Verification / Alternative check:
As a check, one can use a calculator that handles fractions or decimal equivalents. Compute M as approximately 0.538095, N as approximately 1.66667, and then compute M / N ≈ 0.322857. Converting 113 / 350 to decimal gives 113 ÷ 350 ≈ 0.322857, which agrees with the previous value. This confirms that the fractional simplification is correct.

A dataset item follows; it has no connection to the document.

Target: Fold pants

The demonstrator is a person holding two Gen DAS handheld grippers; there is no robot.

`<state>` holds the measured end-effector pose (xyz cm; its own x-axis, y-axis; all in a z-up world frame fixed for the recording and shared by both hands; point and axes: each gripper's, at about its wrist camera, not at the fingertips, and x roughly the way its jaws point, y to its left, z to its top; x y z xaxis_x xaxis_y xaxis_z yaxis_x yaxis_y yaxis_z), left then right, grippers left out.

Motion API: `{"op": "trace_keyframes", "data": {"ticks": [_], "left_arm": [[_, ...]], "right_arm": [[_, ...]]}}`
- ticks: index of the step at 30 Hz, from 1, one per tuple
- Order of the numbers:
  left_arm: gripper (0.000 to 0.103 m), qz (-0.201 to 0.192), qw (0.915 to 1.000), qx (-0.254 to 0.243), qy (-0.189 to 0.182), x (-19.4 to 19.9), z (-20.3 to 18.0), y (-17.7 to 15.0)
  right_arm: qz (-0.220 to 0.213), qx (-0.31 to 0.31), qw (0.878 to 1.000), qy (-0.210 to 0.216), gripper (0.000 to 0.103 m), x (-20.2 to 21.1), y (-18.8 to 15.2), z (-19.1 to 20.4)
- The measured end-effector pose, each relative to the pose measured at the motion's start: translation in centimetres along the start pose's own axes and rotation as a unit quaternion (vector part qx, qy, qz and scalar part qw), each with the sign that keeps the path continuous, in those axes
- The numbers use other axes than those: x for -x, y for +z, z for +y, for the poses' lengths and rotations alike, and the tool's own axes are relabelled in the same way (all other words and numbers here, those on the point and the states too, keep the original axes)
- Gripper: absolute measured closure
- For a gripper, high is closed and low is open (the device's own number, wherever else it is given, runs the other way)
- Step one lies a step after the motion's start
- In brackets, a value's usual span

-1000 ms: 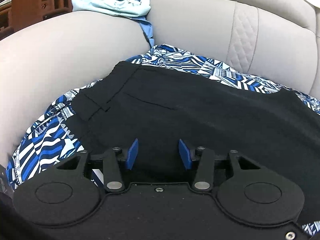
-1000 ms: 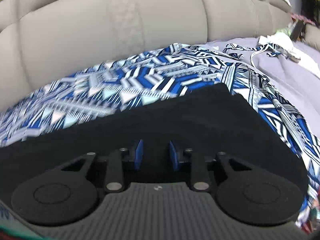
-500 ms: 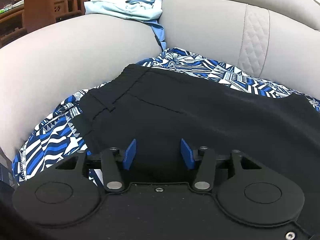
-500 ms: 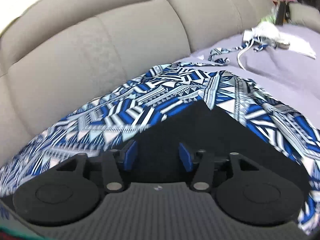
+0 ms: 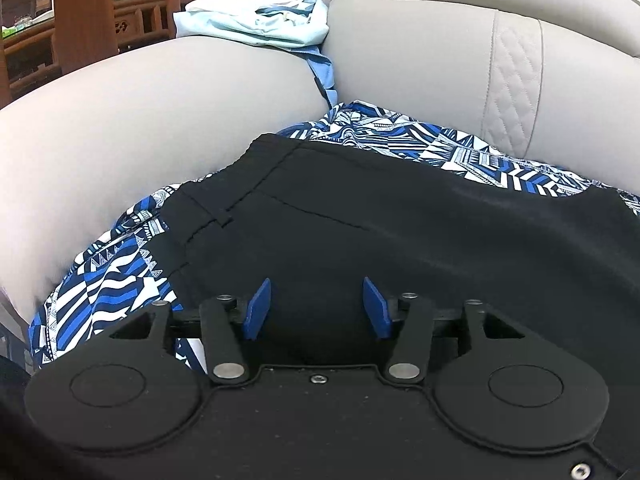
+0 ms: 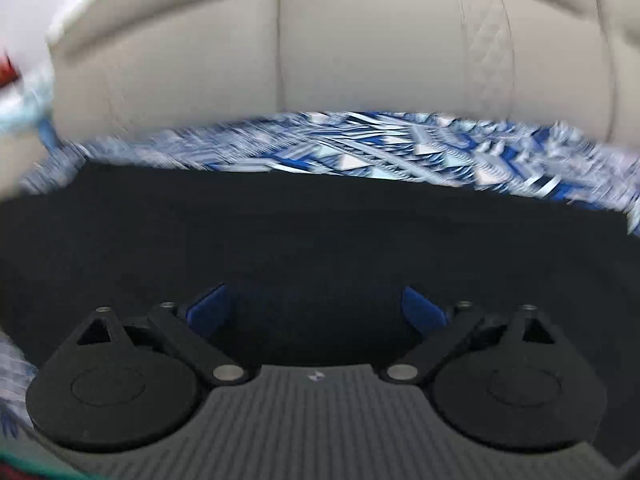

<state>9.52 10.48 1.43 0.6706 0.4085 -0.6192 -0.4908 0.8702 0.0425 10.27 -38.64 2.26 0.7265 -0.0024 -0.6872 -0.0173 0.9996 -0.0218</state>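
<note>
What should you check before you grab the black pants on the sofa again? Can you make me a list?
1. Left gripper open: ok, blue pads apart with nothing between them.
2. Right gripper open: ok, pads spread wide.
3. Black pants lying flat on the patterned cloth: ok in the left view.
4. Waistband edge in view: ok.
5. Right view sharp enough to aim: not ok, it is blurred.
6. Whole pants on the sofa: cannot tell, the edges run out of view.
</note>
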Motion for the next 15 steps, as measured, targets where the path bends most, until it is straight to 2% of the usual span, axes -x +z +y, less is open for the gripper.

Why Other Options Are Wrong:
Options a, b and d represent other rational numbers that might result from partial simplification or arithmetic slips, such as forgetting to reduce a fraction to lowest terms or miscomputing one of the intermediate products. Option e, 1/2, is too large compared to the more accurate decimal value of about 0.323. Only 113/350 exactly matches the fully simplified and verified ratio M / N.

Common Pitfalls:
Typical mistakes include forgetting that division by a fraction means multiplying by its reciprocal, not simply dividing numerators or denominators. Another source of error is failing to simplify intermediate results, which can make later calculations more complicated and prone to mistakes. Students also sometimes add fractions without converting them to a common denominator first. Being systematic at each step and simplifying whenever possible helps avoid these problems.

Final Answer:
Therefore, the exact value of M / N is 113/350.